Provided information section start

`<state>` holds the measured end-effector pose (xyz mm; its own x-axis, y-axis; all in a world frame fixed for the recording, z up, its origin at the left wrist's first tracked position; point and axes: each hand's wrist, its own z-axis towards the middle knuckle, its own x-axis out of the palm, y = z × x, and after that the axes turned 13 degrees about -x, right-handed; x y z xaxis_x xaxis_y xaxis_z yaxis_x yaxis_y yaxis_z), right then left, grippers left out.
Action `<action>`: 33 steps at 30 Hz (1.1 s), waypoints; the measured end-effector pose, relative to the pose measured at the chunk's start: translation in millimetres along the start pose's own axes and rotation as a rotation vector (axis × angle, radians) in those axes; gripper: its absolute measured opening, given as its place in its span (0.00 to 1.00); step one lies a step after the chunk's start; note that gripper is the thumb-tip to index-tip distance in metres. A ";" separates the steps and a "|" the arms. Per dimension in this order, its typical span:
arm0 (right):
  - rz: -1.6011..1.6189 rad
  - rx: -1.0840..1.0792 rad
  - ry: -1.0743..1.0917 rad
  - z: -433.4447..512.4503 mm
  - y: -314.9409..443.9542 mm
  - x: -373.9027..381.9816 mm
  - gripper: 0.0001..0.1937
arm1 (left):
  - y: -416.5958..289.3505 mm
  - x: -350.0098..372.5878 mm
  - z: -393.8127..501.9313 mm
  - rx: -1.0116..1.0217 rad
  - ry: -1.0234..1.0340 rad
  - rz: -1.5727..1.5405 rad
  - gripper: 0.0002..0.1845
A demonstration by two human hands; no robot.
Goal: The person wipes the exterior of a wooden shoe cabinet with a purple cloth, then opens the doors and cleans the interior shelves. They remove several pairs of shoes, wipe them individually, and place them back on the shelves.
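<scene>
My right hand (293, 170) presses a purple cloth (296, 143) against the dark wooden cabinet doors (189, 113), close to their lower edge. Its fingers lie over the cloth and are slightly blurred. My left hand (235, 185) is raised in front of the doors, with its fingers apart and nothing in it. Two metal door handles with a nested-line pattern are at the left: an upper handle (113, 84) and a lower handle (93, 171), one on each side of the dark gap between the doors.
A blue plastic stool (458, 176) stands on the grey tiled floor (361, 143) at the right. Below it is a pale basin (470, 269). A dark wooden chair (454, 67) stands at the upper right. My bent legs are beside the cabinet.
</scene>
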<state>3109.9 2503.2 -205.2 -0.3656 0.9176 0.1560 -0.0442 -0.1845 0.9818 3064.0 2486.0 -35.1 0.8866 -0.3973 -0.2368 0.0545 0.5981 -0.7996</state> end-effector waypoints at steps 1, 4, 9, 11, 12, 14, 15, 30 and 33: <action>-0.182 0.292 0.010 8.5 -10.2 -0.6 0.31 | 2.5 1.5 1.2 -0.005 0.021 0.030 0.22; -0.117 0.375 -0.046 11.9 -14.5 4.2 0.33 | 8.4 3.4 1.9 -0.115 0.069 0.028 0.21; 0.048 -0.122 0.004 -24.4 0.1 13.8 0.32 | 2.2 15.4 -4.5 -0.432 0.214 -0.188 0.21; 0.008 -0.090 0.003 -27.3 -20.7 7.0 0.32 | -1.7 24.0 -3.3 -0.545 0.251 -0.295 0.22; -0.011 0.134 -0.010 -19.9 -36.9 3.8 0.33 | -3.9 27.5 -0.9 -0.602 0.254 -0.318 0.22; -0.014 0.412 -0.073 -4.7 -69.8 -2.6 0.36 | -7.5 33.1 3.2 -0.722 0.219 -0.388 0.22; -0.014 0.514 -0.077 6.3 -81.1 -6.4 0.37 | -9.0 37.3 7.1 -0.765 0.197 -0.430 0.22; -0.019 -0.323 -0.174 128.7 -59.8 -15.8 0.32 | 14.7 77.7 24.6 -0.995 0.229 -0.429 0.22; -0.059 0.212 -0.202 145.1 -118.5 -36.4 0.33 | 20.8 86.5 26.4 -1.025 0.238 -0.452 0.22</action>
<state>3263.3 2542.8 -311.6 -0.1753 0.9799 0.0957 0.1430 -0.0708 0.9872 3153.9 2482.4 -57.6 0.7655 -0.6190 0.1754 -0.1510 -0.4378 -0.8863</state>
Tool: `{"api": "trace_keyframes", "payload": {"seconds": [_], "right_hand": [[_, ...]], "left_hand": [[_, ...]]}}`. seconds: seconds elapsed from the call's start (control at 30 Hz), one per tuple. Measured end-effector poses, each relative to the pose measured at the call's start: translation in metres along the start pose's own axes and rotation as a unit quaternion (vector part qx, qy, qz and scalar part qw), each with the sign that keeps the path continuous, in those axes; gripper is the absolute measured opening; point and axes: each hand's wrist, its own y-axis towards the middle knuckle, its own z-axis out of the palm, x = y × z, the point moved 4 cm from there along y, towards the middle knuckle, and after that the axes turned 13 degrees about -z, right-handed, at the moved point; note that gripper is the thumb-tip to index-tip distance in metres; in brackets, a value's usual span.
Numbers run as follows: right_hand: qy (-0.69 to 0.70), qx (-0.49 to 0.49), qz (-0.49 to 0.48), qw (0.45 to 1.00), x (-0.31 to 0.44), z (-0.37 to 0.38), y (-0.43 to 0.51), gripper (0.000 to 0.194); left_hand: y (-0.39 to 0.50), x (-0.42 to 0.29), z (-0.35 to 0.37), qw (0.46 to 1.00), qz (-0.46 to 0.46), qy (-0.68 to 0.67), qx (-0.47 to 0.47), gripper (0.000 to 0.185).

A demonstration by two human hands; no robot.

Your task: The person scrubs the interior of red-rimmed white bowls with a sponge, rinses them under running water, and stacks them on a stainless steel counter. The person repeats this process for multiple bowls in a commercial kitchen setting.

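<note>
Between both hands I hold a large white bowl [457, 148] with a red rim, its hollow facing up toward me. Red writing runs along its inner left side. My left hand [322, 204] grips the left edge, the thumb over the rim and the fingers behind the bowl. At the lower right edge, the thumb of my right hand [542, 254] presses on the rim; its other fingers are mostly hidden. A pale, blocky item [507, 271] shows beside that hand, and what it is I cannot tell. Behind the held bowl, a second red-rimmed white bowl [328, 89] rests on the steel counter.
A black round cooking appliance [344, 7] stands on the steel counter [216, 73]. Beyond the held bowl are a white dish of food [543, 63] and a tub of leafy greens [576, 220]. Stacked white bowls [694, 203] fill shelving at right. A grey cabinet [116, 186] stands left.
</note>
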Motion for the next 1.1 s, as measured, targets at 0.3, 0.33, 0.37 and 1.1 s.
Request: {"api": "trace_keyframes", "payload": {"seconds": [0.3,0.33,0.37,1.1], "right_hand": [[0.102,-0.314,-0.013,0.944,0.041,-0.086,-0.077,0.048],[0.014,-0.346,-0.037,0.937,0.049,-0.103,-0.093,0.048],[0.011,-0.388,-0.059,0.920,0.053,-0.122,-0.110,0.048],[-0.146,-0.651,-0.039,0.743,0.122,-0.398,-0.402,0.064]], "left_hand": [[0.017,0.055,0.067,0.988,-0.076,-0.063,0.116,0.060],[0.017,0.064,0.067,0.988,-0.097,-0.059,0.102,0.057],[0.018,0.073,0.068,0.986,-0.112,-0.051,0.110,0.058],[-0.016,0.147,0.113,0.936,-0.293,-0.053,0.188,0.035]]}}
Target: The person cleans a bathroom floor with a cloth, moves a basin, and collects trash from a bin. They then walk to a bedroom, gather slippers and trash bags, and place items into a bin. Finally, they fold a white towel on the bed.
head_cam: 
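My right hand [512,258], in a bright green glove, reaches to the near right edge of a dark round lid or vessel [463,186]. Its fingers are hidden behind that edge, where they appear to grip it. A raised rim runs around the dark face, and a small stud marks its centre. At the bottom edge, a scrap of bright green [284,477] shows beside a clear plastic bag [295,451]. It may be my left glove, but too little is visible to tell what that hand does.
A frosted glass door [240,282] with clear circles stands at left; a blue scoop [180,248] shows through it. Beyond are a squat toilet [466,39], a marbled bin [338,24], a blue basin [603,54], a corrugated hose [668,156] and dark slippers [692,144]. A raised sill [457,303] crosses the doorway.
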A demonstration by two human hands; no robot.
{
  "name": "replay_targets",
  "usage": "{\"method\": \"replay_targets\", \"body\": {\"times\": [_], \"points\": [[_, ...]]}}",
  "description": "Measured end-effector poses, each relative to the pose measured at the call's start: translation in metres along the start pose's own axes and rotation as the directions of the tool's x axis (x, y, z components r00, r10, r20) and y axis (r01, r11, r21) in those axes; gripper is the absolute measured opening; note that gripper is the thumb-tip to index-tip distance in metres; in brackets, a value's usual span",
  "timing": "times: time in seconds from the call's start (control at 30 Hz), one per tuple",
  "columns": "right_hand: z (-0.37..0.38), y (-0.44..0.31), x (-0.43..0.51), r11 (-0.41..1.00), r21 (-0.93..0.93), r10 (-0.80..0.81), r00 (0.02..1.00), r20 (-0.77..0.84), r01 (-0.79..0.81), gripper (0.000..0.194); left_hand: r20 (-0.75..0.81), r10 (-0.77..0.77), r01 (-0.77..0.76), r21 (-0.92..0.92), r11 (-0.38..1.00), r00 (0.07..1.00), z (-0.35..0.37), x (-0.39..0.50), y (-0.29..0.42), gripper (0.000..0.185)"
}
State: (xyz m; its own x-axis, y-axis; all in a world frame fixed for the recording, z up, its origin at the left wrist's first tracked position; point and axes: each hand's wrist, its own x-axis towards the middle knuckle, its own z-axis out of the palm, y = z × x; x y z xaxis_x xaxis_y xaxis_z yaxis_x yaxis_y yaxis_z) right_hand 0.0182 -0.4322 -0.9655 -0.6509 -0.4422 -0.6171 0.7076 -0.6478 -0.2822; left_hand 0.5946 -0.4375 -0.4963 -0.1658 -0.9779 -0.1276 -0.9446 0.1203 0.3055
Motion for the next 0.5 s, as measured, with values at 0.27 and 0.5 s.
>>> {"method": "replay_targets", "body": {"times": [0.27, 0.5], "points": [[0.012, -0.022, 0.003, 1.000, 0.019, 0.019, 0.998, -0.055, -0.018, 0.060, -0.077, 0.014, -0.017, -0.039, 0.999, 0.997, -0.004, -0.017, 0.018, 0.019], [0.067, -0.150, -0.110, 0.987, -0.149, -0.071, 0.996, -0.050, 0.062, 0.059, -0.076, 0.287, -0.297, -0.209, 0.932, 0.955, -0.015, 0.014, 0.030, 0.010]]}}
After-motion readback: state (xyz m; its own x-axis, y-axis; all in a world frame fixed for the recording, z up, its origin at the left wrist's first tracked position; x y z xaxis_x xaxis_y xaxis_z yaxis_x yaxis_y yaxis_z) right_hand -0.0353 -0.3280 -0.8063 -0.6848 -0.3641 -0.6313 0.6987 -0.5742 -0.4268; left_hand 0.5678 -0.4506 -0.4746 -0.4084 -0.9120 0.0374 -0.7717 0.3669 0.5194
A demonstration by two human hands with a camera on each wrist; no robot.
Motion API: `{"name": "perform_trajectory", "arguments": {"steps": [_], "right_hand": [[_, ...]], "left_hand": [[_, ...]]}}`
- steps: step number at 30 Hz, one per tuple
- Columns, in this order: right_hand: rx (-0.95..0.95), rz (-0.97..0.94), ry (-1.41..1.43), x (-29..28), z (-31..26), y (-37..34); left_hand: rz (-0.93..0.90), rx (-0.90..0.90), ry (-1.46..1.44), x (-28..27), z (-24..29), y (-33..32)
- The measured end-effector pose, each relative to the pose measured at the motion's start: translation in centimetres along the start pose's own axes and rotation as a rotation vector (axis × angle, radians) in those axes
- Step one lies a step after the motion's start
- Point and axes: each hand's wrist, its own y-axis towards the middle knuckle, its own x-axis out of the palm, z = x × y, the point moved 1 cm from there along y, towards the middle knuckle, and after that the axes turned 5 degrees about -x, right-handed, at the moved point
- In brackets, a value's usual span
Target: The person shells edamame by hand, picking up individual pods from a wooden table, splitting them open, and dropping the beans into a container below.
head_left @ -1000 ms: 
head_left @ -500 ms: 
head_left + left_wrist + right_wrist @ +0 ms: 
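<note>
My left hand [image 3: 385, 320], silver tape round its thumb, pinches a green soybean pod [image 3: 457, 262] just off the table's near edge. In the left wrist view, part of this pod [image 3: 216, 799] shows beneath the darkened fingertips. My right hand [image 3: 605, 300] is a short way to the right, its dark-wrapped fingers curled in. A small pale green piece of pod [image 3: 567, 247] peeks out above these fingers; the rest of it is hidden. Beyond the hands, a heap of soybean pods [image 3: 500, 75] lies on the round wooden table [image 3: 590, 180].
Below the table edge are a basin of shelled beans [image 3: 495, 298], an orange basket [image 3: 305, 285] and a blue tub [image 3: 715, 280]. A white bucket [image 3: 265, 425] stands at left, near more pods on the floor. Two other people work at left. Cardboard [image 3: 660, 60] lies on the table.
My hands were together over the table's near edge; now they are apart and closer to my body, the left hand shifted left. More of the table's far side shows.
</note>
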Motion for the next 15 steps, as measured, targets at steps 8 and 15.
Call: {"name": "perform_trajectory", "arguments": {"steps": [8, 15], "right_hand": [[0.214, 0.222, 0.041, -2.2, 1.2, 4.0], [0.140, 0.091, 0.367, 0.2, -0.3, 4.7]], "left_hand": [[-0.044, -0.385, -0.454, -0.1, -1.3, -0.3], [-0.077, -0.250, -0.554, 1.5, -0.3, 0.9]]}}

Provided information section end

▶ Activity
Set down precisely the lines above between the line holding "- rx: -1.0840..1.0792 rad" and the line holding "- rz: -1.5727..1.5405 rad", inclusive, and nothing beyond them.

▶ Solution
  - rx: -1.0840..1.0792 rad
  - ry: -1.0743..1.0917 rad
  - z: -433.4447..512.4503 mm
  - y: -314.9409..443.9542 mm
  - x: -373.9027..381.9816 mm
  - gripper: 0.0001..0.1937
arm1 (left):
  - y: -416.5958..289.3505 mm
  - x: -350.0098..372.5878 mm
  - z: -393.8127..501.9313 mm
  - rx: -1.0116..1.0217 rad
  - ry: -1.0234..1.0340 rad
  - rz: -1.5727..1.5405 rad

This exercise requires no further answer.